Every line of the data should be retyped with no difference from the original.

**Exercise data:**
▬▬▬▬▬▬

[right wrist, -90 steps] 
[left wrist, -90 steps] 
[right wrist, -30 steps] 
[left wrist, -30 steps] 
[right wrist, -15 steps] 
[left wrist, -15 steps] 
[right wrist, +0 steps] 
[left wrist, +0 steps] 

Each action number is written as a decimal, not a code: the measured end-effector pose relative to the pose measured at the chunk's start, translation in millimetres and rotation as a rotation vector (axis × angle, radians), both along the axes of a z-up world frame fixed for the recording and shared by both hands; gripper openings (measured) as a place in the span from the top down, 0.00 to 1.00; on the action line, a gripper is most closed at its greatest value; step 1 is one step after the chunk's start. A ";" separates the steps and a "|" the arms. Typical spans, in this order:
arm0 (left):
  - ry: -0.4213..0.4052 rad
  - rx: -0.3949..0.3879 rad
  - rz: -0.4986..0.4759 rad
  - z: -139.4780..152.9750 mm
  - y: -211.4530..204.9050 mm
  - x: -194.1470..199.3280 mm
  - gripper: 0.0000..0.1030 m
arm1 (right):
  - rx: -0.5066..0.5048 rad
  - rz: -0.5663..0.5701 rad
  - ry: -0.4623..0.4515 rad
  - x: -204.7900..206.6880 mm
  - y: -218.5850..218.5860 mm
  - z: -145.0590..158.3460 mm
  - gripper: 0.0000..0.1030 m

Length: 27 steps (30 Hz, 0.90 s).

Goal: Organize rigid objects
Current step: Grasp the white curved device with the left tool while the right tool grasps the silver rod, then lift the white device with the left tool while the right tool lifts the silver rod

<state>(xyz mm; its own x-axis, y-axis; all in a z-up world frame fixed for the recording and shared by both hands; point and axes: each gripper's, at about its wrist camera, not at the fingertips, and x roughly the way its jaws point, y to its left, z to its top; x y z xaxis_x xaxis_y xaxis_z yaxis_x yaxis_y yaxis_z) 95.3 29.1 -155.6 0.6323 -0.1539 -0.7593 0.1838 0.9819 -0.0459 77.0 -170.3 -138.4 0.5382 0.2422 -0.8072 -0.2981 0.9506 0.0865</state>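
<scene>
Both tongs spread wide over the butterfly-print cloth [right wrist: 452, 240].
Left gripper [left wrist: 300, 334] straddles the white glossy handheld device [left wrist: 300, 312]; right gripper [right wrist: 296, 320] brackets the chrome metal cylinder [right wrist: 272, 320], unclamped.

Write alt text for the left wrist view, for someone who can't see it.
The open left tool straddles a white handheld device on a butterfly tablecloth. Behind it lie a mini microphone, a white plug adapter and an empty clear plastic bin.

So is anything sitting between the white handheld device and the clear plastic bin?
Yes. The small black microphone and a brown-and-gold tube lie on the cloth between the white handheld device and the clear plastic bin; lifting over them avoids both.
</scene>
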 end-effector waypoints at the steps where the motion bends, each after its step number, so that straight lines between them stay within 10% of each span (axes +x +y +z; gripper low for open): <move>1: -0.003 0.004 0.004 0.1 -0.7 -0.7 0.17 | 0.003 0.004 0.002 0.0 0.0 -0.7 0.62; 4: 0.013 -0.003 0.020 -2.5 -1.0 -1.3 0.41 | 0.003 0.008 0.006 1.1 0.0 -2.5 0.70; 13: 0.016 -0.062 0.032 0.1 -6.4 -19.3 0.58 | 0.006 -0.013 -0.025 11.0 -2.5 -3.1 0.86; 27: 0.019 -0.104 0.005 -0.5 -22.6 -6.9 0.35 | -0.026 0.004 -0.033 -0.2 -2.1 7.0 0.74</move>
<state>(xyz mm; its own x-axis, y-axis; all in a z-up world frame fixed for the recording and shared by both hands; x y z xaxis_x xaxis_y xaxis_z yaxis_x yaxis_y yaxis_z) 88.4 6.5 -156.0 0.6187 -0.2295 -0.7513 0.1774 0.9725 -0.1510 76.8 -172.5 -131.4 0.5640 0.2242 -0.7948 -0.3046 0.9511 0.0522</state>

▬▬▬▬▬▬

**Output:**
[right wrist, -90 steps] 
[left wrist, -90 steps] 
[right wrist, -30 steps] 
[left wrist, -30 steps] 
[right wrist, -15 steps] 
[left wrist, -15 steps] 
[right wrist, +0 steps] 
[left wrist, +0 steps] 

Each action number is written as a decimal, not a code: the measured end-effector pose relative to the pose measured at the chunk's start, translation in millimetres and rotation as a rotation vector (axis × angle, radians), both along the axes of a z-up world frame fixed for the recording and shared by both hands; gripper openings (measured) as a place in the span from the top down, 0.00 to 1.00; on the action line, a gripper is most closed at its greatest value; step 1 is one step after the chunk's start. A ";" separates the steps and a "|" the arms. Typical spans, in this order:
arm0 (left):
  - ry: -0.4213..0.4052 rad
  - rx: -0.3949..0.3879 rad
  - rz: -0.4986..0.4759 rad
  - z: -139.4780..152.9750 mm
  - y: -211.4530..204.9050 mm
  - x: -194.1470..199.3280 mm
  - gripper: 0.0000..0.1030 m
arm1 (right):
  - rx: -0.5066..0.5048 rad
  - rz: -0.5663..0.5701 rad
  - ry: -0.4623..0.4515 rad
  - x: -204.7900..206.6880 mm
  - y: -218.5850..218.5860 mm
  - z: -145.0590..158.3460 mm
  - gripper: 0.0000..0.1030 m

Length: 27 steps (30 Hz, 0.90 s).

Goal: Organize rigid objects
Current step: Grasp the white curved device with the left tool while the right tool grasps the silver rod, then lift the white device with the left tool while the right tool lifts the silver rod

<state>(xyz mm; its own x-axis, y-axis; all in a z-up world frame fixed for the recording and shared by both hands; point and axes: each gripper's, at about its wrist camera, not at the fingertips, and x roughly the way its jaws point, y to its left, z to its top; x y z xaxis_x xaxis_y xaxis_z yaxis_x yaxis_y yaxis_z) 95.3 29.1 -155.6 0.6323 -0.1539 -0.7593 0.1838 0.9819 -0.0459 77.0 -170.3 -138.4 0.5382 0.2422 -0.8072 -0.2981 0.9506 0.0865</state>
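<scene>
Both tongs spread wide over the butterfly-print cloth [right wrist: 452, 240].
Left gripper [left wrist: 300, 334] straddles the white glossy handheld device [left wrist: 300, 312]; right gripper [right wrist: 296, 320] brackets the chrome metal cylinder [right wrist: 272, 320], unclamped.

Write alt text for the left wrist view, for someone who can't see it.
The open left tool straddles a white handheld device on a butterfly tablecloth. Behind it lie a mini microphone, a white plug adapter and an empty clear plastic bin.

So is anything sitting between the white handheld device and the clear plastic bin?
Yes. The small black microphone and a brown-and-gold tube lie on the cloth between the white handheld device and the clear plastic bin; lifting over them avoids both.
</scene>
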 end-effector waypoints at the steps where the motion bends, each after its step number, so that straight lines between them stay within 10% of each span (axes +x +y +z; gripper low for open): <move>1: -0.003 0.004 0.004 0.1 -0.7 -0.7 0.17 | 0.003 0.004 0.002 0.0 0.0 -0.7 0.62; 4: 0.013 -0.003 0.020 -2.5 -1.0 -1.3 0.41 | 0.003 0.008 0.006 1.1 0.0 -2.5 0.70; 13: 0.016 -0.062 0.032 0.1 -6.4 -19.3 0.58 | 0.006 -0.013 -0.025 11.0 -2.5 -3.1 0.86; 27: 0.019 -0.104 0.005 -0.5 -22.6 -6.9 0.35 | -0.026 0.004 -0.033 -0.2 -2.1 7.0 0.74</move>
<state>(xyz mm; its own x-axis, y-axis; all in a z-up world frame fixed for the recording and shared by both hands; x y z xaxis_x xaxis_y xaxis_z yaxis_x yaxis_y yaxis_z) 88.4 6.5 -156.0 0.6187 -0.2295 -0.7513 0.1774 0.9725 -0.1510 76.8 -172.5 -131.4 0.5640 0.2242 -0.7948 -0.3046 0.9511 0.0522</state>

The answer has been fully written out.